松本駅前の「井上百貨店」 来年3月末で営業終了へ

松本市唯一の百貨店で松本駅前のシンボルとして親しまれてきた「井上百貨店」が店舗の老朽化などを理由に来年3月末で営業を終えることになりました。
テナントの一部には山形村にある系列のショッピングセンター「アイシティ21」に移ってもらうことを検討しています。

松本駅前にある「井上百貨店」は、1979年にオープンした地上7階、地下1階の市内唯一の百貨店です。
売り場面積は8000平方メートル余りで、中高年層を中心とした多くの市民らに親しまれてきました。
1980年代ごろには、年間200億円ほどの売り上げがあったということですが、ここ数年の売り上げは郊外型の大型店との競合などを背景に、最盛期の半分以下となっていました。
井上百貨店によりますと、今の店舗が建てられてから45年が経過し、設備の更新には多額の費用がかかることなどから、来年3月末で営業を終えることになりました。
今後は、売り上げが好調な山形村にある系列のショッピングセンター「アイシティ21」に重点投資する方針で、井上百貨店のテナントの一部には「アイシティ21」に移ってもらうことを検討しています。
また、学校の制服部門や商品券部門などは市内の別の場所に残すことも検討しているとしていますが、店舗の後利用については現時点で未定としています。
今回の決定について井上百貨店は、「お客様にご不便をおかけしますが、今後の新たな事業展開に期待していただきたいです」とコメントしています。

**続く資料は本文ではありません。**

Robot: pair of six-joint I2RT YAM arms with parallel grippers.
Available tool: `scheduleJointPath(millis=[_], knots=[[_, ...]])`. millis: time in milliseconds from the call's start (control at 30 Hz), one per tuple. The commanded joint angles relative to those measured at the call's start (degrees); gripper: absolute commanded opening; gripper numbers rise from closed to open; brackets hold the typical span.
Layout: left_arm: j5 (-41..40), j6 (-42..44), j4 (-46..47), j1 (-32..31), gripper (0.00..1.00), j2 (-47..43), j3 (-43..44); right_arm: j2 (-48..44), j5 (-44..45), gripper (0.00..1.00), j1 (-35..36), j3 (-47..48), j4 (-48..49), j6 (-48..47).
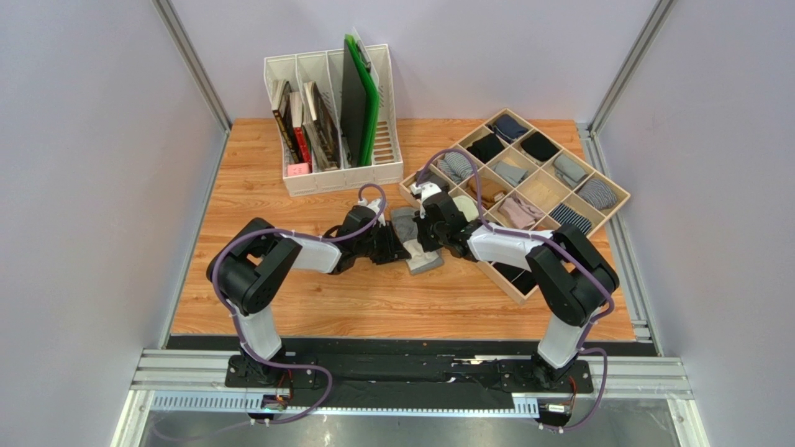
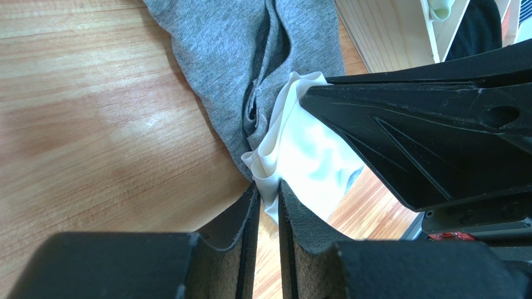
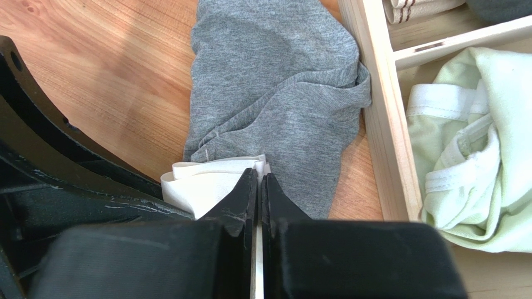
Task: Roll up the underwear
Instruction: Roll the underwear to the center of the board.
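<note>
Two robot arms meet at the centre of the overhead frame, both gripping the underwear (image 1: 416, 244), a heather-grey knit garment lying on the wooden desk (image 1: 308, 298). In the left wrist view, the left end effector (image 2: 268, 190) sits at the bottom centre, its two padded fingers pinched together on a fold of the white waistband. The grey fabric stretches away toward the top of that frame. In the right wrist view, the right end effector (image 3: 259, 177) is likewise clenched on the white band at lower centre, with the grey cloth spread above it. The garment's right edge touches the wall of a wooden tray (image 3: 378, 137), where a pale green garment (image 3: 474, 124) fills one compartment. A white file rack (image 1: 345, 175) stands at upper centre of the overhead frame.
</note>
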Motion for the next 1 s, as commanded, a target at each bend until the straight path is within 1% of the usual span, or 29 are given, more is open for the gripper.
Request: scheduleJointPath(millis=[0, 233, 433, 533, 600, 633, 700, 733, 767, 800, 833, 900, 967], knots=[[-0.07, 1.24, -1.58, -0.07, 0.23, 1.87, 0.83, -3.51, 1.52, 0.00, -0.18, 0.92, -1.68, 0.05], [-0.16, 1.51, -2.55, -0.16, 0.23, 2.66, 1.71, -5.63, 5.65, 0.00, -0.26, 0.13, -3.62, -0.48], [0.10, 1.42, -2.64, -0.16, 0.23, 3.10, 2.23, -3.79, 7.58, 0.00, -0.09, 0.48, -3.53, -0.66], [0.02, 1.42, -2.55, -0.16, 0.25, 3.02, 2.50, -2.38, 8.11, 0.01, -0.27, 1.09, -3.53, -0.65], [-0.16, 1.51, -3.16, -0.07, 0.27, 3.45, 2.93, -2.46, 7.76, 0.09, -0.26, 1.70, -3.79, -0.65], [-0.16, 1.68, -3.51, -0.16, 0.28, 3.37, 3.20, -2.90, 7.59, 0.23, -0.18, 1.88, -4.49, -0.83], [-0.34, 1.95, -4.48, -0.16, 0.28, 3.63, 3.72, -5.61, 7.50, 0.36, -0.18, 1.97, -5.37, -1.01], [-0.77, 2.38, -4.92, -0.16, 0.28, 3.72, 3.81, -7.02, 7.67, 0.39, -0.18, 1.71, -6.51, -1.18], [-0.95, 2.74, -5.79, -0.07, 0.28, 3.72, 4.16, -8.43, 7.67, 0.47, 0.08, 1.53, -7.04, -1.27], [-1.13, 3.00, -6.32, -0.16, 0.28, 3.63, 4.34, -9.84, 8.37, 0.50, 0.17, 1.18, -7.74, -1.36], [-1.48, 3.44, -6.76, -0.16, 0.28, 3.63, 4.52, -13.33, 8.72, 0.54, 0.52, -0.04, -8.53, -1.62], [-1.57, 3.97, -7.82, -0.07, 0.28, 3.80, 5.13, -16.95, 9.16, 0.54, 2.36, -2.32, -8.45, -3.11], [-1.31, 5.11, -8.96, 0.11, 0.28, 4.33, 6.09, -22.05, 8.47, 0.54, 3.94, -6.97, -7.14, -6.53]])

「井上百貨店」が来年3月末での営業終了を発表したことを受けて、街の人からは街のにぎわいが失われないか心配する声などが聞かれました。
このうち70代の女性は、「井上百貨店が営業をやめるとは思っていませんでした。昔から贈り物を買うときは必ず井上百貨店を利用していたので残念です」と話していました。
松本市の中心市街地では来年2月の松本パルコの閉店も決まっていて、30代の男性は「生まれたときにはあったデパートなので悲しいです。井上百貨店とパルコは松本を象徴する場所だと思っているので、これからどうなるのか心配です」と話していました。

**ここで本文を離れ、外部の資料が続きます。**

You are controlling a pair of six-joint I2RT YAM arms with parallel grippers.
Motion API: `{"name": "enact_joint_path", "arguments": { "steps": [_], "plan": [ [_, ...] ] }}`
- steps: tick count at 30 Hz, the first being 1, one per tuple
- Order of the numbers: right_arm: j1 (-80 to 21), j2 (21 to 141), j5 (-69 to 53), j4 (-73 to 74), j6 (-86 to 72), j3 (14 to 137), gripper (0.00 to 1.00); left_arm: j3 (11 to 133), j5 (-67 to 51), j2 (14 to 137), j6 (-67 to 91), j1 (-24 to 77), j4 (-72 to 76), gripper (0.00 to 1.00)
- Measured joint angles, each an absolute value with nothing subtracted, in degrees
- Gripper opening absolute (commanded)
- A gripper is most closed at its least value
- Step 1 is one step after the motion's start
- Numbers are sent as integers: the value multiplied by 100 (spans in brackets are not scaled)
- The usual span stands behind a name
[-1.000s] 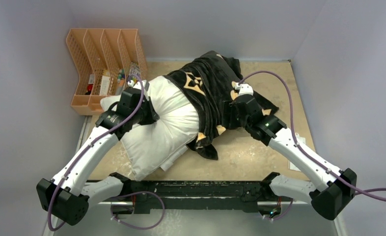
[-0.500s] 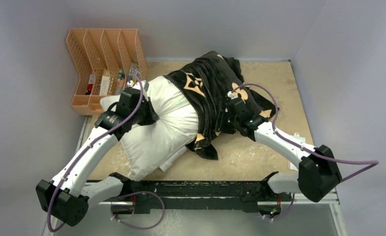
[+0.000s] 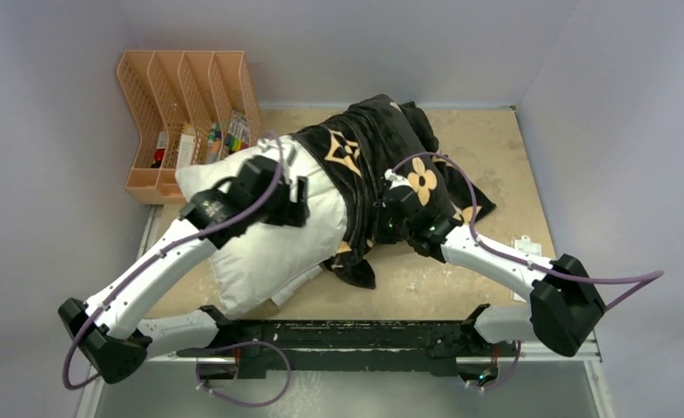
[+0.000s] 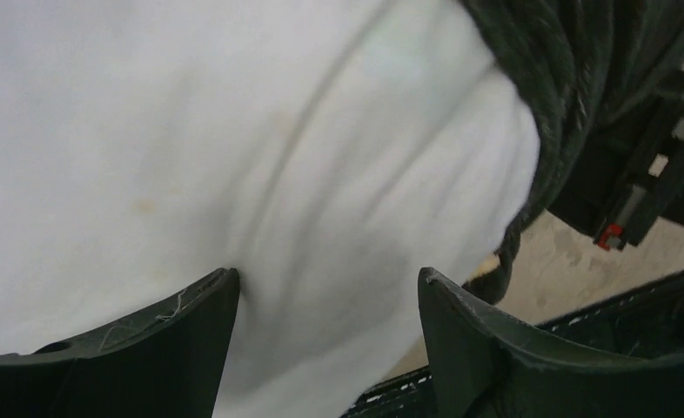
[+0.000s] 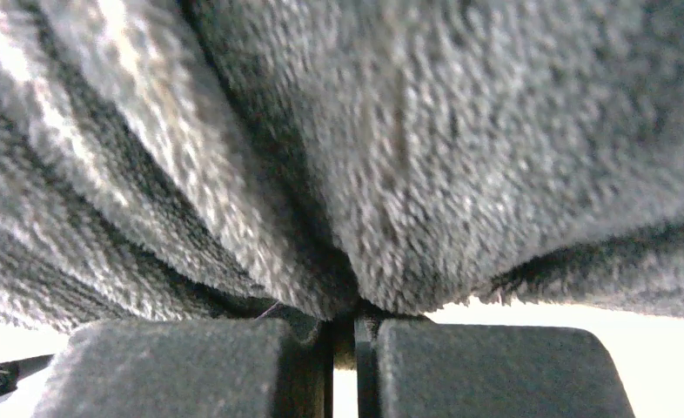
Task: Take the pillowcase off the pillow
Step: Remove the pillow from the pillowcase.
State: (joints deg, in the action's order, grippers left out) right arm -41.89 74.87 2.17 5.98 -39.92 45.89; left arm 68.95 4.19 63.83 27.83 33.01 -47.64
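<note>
At the worktop's (image 3: 495, 157) far-left corner: orange slotted file rack (image 3: 186, 113) with markers and small bottles, labels unreadable. Mid-worktop, pillowcase (image 3: 365, 157) fold pinched in the right gripper (image 5: 343, 335), jaws pressed together. Left gripper (image 4: 327, 279) spread over the bare pillow (image 3: 269, 244) — far end hidden inside the cover.

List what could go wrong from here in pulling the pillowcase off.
1. The left fingers stand open over the pillow, so nothing pins it; it may drag along with the pillowcase.
2. The right fingers pinch only a small fold of plush, which may slip out under a pull.
</note>
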Motion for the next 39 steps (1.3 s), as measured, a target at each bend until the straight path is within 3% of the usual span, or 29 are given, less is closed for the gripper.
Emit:
{"name": "enact_joint_path", "arguments": {
  "steps": [6, 13, 14, 16, 18, 20, 30, 33, 34, 37, 39],
  "plan": [
    [-4318, 7481, 591, 917, -4086, 4606, 0, 7002, 1841, 6713, 2897, 5651, -5124, 78],
    [-4355, 6923, 805, 915, -4101, 4554, 0, 6976, 2580, 7446, 3000, 5979, -5129, 78],
    [-4355, 6858, 808, 915, -4106, 4532, 0, 6976, 2714, 7614, 3044, 5990, -5089, 75],
    [-4355, 6720, 812, 904, -4132, 4445, 0, 6976, 3074, 7922, 3140, 6014, -5061, 56],
    [-4359, 6600, 827, 888, -4152, 4342, 0, 6976, 3472, 8162, 3286, 6042, -5081, 24],
    [-4368, 6440, 884, 893, -4160, 4233, 0, 6976, 3824, 8318, 3448, 6055, -5127, 0],
    [-4235, 6202, 1586, 1553, -4082, 4344, 2, 6464, 4366, 7690, 4508, 6125, -4995, 0],
    [-3824, 6112, 1365, 1678, -3951, 4351, 12, 6246, 4268, 7140, 4816, 6114, -4998, 0],
    [-3730, 6055, 1153, 1669, -3815, 4351, 19, 6189, 4206, 6960, 4893, 6104, -4998, 0],
    [-3614, 5883, 270, 1505, -3295, 4351, 54, 6075, 4069, 6510, 5006, 6001, -5057, 0],
    [-3551, 5789, -283, 1428, -2967, 4394, 67, 6038, 4056, 6353, 5030, 5927, -5210, 0]
  ]
}}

井上百貨店は、今からおよそ140年前の1885年に、「井上呉服店」として松本市で創業しました。
その後、百貨店となり、1979年には今の松本駅前の店舗に移転しました。
1980年代ごろには、年間200億円ほどの売り上げがあったということですが、ここ数年は郊外型の大型店との競合などを背景に売り上げが最盛期の半分以下となっていました。

井上百貨店の閉店を受け、松本市の臥雲義尚市長は24日の会見で、「商都、松本の象徴的な存在だったので、市内の商業やサービス業に少なからぬ影響があると考えている。ただ、松本駅周辺の区画整理事業を行ってから50年ほどが経過し、街を更新するタイミングでもある。松本市の中核エリアを再活性する格好の機会が訪れたと受け止めたい」と述べました。
そのうえで、「松本駅から松本城周辺まで、市街地の中核エリアの見取り図を描き直す必要がある。商業はもとより、観光、交通、住居、金融、そして都市計画の専門家を交えてオール松本の態勢で中核エリアの再設計に取り組む必要がある」と指摘し、今年度中に各業種の代表者や専門家とともに中心市街地活性化の方向性を改めて検討する方針を示しました。

百貨店の閉店は業績の悪化や設備の老朽化などを背景に全国で相次いでいます。
ことし1月、松江市にある島根県唯一の百貨店「一畑百貨店」が大型ショッピングセンターの進出やコロナ禍による業績悪化の影響を受けて、60年余りの歴史に幕を下ろしました。
また、ことし7月には岐阜県内唯一の百貨店「高島屋岐阜店」が設備の老朽化や経営不振を理由に閉店を予定しています。
「日本百貨店協会」によりますと、全国の百貨店の数は、25年前のピーク時に311店を数えましたが、ことし2月の時点で177店と、4割ほど減っているということです。